* _Exercise requirements_
What you return should be every line of the material, unchanged.

* _Recorded data_
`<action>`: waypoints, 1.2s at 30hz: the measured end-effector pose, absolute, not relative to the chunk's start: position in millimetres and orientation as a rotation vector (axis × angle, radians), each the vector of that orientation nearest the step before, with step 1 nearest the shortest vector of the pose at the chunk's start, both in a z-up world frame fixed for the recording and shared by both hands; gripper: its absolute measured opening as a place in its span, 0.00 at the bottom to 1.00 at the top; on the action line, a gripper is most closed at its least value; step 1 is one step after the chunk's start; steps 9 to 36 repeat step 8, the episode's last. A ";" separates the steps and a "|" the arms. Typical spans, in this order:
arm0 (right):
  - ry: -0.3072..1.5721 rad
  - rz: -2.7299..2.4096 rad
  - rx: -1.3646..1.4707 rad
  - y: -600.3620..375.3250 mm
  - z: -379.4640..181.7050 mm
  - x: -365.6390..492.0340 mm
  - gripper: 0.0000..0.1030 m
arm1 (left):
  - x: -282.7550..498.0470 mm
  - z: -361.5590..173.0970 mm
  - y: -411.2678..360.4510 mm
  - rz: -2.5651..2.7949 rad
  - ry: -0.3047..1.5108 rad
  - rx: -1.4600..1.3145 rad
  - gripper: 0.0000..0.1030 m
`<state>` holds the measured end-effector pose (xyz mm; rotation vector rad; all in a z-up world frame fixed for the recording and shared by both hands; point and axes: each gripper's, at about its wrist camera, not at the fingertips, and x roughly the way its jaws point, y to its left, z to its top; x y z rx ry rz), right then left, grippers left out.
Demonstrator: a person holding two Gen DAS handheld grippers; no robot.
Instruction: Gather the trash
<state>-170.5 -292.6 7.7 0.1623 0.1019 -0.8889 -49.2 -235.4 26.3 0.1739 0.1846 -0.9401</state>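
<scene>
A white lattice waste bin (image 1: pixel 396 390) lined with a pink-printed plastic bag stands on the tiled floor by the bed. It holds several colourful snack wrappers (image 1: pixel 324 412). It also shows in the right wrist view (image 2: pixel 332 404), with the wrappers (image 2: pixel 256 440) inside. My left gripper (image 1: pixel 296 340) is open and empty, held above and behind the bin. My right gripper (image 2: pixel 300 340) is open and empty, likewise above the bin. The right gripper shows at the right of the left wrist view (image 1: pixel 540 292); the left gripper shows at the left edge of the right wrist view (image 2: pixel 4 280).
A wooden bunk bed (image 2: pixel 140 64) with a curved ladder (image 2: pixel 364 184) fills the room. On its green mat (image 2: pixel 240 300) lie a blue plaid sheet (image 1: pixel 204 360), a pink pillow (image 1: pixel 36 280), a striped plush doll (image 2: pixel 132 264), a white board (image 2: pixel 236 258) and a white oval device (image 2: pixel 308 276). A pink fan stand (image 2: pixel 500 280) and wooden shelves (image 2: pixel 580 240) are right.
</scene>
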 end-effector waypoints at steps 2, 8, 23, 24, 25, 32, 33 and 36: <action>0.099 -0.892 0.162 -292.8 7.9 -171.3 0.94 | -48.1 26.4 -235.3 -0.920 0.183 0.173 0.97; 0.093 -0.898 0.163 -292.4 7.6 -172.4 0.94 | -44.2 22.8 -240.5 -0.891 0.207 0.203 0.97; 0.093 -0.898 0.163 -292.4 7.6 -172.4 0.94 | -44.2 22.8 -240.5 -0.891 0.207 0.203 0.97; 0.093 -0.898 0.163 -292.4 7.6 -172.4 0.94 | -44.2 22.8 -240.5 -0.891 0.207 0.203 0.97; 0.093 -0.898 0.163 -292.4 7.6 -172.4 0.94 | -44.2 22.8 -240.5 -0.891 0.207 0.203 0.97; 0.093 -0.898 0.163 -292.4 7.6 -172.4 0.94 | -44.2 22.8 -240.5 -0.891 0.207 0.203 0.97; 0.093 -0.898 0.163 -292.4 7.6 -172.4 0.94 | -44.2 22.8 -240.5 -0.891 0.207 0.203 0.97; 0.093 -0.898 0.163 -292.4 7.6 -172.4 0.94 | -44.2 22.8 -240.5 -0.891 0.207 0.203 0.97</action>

* _Result of the exercise_
`<action>`: waypoints, 1.2s at 30hz: the measured end-effector pose, absolute, not relative to the chunk's start: position in millimetres and orientation as a rotation vector (axis × angle, radians), each the vector of that orientation nearest the step before, with step 1 nearest the shortest vector of the pose at the chunk's start, both in a z-up world frame fixed for the recording and shared by both hands; gripper: its absolute measured opening as a place in its span, 0.00 at the bottom to 1.00 at the top; on the action line, a gripper is most closed at its least value; step 1 is one step after the chunk's start; steps 9 to 36 repeat step 8, the episode's last. A ";" separates the steps and a "|" the arms. Typical spans, in this order:
arm0 (right):
  - ry: -0.3072..1.5721 rad
  - rz: -2.7299..2.4096 rad
  - rx: -1.3646..1.4707 rad
  - y: -600.3620..375.3250 mm
  - z: -379.4640..181.7050 mm
  - x: -365.6390..492.0340 mm
  - gripper: 0.0000..0.1030 m
arm1 (left):
  - x: -282.7550..498.0470 mm
  - z: -361.5590..173.0970 mm
  - y: -411.2678..360.4510 mm
  - rz: -2.5651..2.7949 rad
  - ry: -0.3047..1.5108 rad
  - rx: -1.4600..1.3145 rad
  - gripper: 0.0000..0.1030 m
`<state>` holds the measured end-effector pose (xyz mm; rotation vector rad; all in a z-up world frame fixed for the recording and shared by both hands; point and axes: each gripper's, at about its wrist camera, not at the fingertips, and x roughly the way its jaws point, y to its left, z to its top; x y z rx ry rz), right then left, grippers left out.
Demonstrator: a person holding two Gen DAS handheld grippers; no robot.
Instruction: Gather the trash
<state>-170.5 -292.6 7.7 0.1623 0.1019 -0.8889 -49.2 -235.4 26.3 0.1739 0.1846 -0.9401</state>
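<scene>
A white lattice waste bin (image 1: pixel 396 390) lined with a pink-printed plastic bag stands on the tiled floor by the bed. It holds several colourful snack wrappers (image 1: pixel 324 412). It also shows in the right wrist view (image 2: pixel 332 404), with the wrappers (image 2: pixel 256 440) inside. My left gripper (image 1: pixel 296 340) is open and empty, held above and behind the bin. My right gripper (image 2: pixel 300 340) is open and empty, likewise above the bin. The right gripper shows at the right of the left wrist view (image 1: pixel 540 292); the left gripper shows at the left edge of the right wrist view (image 2: pixel 4 280).
A wooden bunk bed (image 2: pixel 140 64) with a curved ladder (image 2: pixel 364 184) fills the room. On its green mat (image 2: pixel 240 300) lie a blue plaid sheet (image 1: pixel 204 360), a pink pillow (image 1: pixel 36 280), a striped plush doll (image 2: pixel 132 264), a white board (image 2: pixel 236 258) and a white oval device (image 2: pixel 308 276). A pink fan stand (image 2: pixel 500 280) and wooden shelves (image 2: pixel 580 240) are right.
</scene>
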 end-effector waypoints at steps 2, 8, 23, 24, 25, 32, 33 and 36: <action>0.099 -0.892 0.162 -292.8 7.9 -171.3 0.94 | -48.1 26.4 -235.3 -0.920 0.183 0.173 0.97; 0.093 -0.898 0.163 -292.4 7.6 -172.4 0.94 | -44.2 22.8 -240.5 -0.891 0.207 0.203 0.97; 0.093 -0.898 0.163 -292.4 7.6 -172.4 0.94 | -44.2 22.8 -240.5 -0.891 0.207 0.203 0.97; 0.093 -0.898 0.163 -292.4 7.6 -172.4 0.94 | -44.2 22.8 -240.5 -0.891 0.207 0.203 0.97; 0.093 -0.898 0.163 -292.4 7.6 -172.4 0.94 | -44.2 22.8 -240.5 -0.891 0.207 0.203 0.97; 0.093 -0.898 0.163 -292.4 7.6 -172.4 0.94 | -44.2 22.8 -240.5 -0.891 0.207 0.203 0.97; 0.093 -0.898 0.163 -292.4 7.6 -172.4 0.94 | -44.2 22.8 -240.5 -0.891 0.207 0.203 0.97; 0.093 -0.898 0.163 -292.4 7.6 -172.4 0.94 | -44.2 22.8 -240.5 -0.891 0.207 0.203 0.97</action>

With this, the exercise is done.